Effect of Atomization Surface on the Quantitation of Vanadium by Electrothermal Atomization Atomic Absorption Spectrometry

Abstract

The effect of four different atomization surfaces (uncoated graphite, pyrolitically coated graphite, continuously in situ coated graphite, and molybdenum coated graphite) on the quantitation of vanadium by electrothermal atomization atomic absorption spectrometry was investigated. For the four different surfaces, tube lifetimes ranged from a high of 410 firings (uncoated graphite) to a low of 230 firings (molybdenum coated graphite), mass changes in the range from 5.6 to 7.2% were found, and the peak shape from the uncoated and pyrolytically graphite surface approached a good degree of symmetry.
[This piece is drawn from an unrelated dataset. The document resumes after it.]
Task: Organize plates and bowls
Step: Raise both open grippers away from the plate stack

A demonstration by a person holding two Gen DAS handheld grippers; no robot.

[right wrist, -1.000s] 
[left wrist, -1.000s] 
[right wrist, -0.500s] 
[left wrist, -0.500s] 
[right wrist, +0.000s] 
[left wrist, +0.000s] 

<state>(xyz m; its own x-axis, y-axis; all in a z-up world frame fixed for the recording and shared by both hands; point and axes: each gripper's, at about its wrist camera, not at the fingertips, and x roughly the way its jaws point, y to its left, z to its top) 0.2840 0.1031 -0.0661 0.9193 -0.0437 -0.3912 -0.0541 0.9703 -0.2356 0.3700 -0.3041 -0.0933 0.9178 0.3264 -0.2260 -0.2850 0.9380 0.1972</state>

The single addition of several matrix modifiers to an uncoated graphite surface affected the signal over a range of −106.5% for ammonium molybdate to +12.3% for magnesium nitrate. A combined matrix modifier improved the signal from all four surfaces in the range from 12.8 to 34.0%. Detection limits ranged from 2 μg/L for the pyrolytic surface to 19 μg/L for the molybdenum coated surface. Electron micrographs of the four surfaces at various stages of the tube lifetime showed the deterioration of the surface with increasing use.